# EXERCISE BRIEF
For this exercise, return exactly the lines of the material below that begin at the one with "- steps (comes" and stop after the one with "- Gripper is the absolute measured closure".
• • •
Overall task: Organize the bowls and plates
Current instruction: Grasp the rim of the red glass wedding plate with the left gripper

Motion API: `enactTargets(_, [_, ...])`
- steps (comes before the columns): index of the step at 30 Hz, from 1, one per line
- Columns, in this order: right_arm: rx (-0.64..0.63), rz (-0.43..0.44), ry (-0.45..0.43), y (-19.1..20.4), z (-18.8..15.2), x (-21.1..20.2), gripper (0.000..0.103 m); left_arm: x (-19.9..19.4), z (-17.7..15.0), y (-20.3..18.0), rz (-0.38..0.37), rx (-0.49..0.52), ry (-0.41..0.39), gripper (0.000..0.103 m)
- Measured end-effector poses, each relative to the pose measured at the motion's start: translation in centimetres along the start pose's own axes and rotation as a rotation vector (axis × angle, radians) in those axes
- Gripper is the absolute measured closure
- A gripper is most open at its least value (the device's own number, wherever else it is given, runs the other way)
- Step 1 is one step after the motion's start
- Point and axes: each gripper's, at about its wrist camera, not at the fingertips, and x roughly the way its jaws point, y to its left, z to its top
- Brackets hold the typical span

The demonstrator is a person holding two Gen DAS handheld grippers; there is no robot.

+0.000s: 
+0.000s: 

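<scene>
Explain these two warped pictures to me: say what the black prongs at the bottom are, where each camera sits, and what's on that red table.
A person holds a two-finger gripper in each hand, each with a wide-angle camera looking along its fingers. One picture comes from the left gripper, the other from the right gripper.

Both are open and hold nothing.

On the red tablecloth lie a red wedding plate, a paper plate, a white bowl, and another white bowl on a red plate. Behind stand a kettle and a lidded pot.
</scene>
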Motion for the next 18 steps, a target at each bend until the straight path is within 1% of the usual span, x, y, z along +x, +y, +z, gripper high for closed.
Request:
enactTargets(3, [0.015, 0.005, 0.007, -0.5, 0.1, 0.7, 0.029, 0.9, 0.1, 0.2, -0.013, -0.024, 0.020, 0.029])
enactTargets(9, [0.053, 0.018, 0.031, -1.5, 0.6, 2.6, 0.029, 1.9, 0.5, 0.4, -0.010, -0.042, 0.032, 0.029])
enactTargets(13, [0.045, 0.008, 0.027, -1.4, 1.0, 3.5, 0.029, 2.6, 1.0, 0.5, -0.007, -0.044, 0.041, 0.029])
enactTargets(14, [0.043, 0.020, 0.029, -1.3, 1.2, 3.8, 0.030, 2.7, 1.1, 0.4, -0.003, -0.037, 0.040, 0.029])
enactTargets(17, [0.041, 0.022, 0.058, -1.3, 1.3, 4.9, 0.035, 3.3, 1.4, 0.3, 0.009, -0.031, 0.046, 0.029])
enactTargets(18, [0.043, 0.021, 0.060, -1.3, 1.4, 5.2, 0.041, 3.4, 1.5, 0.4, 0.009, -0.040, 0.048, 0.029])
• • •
# THE ANSWER
- steps (comes before the columns): index of the step at 30 Hz, from 1, one per line
- Columns, in this order: right_arm: rx (-0.64..0.63), rz (-0.43..0.44), ry (-0.45..0.43), y (-19.1..20.4), z (-18.8..15.2), x (-21.1..20.2), gripper (0.000..0.103 m); left_arm: x (-19.9..19.4), z (-17.7..15.0), y (-20.3..18.0), rz (-0.38..0.37), rx (-0.49..0.52), ry (-0.41..0.39), gripper (0.000..0.103 m)
- Measured end-effector poses, each relative to the pose measured at the motion's start: translation in centimetres along the start pose's own axes and rotation as a rotation vector (axis × angle, radians) in those axes
- Gripper is the absolute measured closure

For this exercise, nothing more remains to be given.